- _TASK GOAL_
Quote the entries below from the line with "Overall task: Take" through the line with "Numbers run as", both ends included, and only those lines.

(Items from a dataset)

────

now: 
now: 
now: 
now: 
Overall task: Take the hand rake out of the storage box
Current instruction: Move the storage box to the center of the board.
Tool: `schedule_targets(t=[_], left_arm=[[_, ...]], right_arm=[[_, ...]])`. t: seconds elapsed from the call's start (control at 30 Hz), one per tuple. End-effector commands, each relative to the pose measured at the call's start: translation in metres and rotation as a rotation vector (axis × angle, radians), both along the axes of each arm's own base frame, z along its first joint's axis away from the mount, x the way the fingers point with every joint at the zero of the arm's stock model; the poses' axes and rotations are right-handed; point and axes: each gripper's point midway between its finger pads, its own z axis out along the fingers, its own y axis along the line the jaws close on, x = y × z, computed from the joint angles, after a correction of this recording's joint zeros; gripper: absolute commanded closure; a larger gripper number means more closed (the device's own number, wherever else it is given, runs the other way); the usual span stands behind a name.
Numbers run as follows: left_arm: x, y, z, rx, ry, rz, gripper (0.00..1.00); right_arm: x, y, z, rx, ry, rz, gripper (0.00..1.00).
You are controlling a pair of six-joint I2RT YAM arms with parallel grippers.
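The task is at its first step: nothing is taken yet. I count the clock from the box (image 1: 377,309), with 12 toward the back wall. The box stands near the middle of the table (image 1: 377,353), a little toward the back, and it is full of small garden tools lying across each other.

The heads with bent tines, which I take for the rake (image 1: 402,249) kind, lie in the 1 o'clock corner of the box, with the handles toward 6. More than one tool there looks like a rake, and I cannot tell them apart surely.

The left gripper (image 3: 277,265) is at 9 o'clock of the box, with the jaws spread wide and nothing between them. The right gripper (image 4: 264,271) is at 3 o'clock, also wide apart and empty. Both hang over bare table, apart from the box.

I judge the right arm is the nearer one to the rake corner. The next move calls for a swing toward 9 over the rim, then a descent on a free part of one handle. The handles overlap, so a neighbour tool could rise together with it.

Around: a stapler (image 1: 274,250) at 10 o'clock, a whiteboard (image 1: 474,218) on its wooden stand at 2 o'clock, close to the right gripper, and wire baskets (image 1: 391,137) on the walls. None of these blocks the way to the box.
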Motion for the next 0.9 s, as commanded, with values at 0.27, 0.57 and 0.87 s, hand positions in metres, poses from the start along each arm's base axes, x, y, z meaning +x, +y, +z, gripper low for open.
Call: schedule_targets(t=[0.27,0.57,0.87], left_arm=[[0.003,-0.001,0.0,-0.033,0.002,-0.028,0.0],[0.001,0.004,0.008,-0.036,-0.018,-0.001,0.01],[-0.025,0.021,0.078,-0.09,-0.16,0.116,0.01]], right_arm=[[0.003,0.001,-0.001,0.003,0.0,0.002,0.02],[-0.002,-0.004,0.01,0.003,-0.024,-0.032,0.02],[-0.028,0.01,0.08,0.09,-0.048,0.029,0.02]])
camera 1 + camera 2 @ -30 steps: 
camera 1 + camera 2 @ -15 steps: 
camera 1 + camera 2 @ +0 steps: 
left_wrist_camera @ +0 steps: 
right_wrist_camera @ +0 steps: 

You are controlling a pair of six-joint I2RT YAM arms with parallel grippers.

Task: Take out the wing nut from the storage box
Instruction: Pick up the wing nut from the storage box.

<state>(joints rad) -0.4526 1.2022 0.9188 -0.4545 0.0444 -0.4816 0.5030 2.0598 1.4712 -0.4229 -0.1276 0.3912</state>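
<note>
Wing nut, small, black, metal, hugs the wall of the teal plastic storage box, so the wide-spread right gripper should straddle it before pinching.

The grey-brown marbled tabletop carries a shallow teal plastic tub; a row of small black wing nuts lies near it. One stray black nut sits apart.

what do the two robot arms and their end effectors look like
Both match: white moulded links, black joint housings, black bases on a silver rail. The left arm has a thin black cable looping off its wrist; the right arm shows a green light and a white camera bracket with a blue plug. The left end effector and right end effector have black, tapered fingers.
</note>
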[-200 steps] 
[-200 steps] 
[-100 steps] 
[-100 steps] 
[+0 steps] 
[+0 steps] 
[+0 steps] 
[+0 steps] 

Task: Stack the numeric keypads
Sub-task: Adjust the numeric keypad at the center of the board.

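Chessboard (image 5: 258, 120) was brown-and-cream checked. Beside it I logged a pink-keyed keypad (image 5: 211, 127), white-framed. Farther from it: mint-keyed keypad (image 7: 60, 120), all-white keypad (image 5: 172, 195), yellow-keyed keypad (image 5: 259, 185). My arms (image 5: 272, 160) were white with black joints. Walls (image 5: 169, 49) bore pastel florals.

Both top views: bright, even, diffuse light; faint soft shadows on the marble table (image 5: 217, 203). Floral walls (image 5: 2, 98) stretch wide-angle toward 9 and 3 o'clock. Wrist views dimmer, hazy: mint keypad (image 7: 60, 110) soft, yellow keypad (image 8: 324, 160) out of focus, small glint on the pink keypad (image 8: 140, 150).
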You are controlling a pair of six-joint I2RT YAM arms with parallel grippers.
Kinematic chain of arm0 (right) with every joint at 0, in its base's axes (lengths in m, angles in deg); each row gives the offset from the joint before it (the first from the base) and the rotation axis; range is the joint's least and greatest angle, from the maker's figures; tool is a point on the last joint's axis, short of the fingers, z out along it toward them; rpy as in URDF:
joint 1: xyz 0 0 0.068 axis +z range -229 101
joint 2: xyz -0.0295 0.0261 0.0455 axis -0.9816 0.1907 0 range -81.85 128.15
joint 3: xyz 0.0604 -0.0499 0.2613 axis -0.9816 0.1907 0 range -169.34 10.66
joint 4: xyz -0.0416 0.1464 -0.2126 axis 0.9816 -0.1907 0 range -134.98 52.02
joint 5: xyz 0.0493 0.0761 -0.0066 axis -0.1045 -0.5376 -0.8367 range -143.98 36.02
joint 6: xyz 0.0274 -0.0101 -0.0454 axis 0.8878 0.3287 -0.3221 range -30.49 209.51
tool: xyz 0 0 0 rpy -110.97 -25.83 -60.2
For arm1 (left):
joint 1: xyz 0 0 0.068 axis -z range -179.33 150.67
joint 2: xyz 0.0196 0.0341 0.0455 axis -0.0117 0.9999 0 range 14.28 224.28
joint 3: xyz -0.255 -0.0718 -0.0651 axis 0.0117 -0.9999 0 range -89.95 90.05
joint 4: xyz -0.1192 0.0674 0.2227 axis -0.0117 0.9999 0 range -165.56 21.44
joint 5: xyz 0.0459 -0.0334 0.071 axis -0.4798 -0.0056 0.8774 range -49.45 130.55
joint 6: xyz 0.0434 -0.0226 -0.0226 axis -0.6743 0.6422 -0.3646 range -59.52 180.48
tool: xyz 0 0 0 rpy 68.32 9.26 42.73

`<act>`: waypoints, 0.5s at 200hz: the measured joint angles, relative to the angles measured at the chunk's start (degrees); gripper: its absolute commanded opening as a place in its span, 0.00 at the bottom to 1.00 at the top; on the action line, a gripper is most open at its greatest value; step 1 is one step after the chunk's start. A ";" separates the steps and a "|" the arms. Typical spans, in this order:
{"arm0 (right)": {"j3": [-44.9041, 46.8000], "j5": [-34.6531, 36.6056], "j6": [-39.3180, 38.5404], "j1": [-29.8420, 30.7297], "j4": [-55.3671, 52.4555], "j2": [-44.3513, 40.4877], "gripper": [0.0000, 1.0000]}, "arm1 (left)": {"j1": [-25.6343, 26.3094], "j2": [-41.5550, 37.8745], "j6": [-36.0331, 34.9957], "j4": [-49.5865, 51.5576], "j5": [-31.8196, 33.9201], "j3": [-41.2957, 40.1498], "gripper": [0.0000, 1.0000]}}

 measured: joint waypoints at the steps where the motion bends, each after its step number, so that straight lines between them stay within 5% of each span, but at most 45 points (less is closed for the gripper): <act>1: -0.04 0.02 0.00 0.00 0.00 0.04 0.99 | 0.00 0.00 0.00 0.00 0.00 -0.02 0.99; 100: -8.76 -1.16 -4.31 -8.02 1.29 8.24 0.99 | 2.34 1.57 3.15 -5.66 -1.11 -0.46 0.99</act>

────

- _SOLUTION FOR THIS EXERCISE_
Overall task: Take the hand rake out of the storage box
Current instruction: Move the storage box to the center of the board.
Tool: `schedule_targets(t=[_], left_arm=[[_, ...]], right_arm=[[_, ...]])`. t: seconds elapsed from the call's start (control at 30 Hz), one per tuple. End-effector commands, each relative to the pose measured at the call's start: translation in metres and rotation as a rotation vector (axis × angle, radians), both along the axes of each arm's own base frame, z along its first joint's axis away from the mount, x the way the fingers point with every joint at the zero of the arm's stock model; the poses' axes and rotations are right-handed; point and axes: each gripper's point midway between its finger pads, its own z axis out along the fingers, its own y axis along the line the jaws close on, x = y × z, computed from the joint angles, after a correction of this recording's joint zeros; gripper: absolute commanded closure; a larger gripper number means more closed (the device's own number, wherever else it is given, runs the other way); the usual span stands behind a name.
Numbers run as follows: left_arm: x, y, z, rx, ry, rz, gripper (0.00..1.00); right_arm: x, y, z, rx, ry, rz, gripper (0.00..1.00).

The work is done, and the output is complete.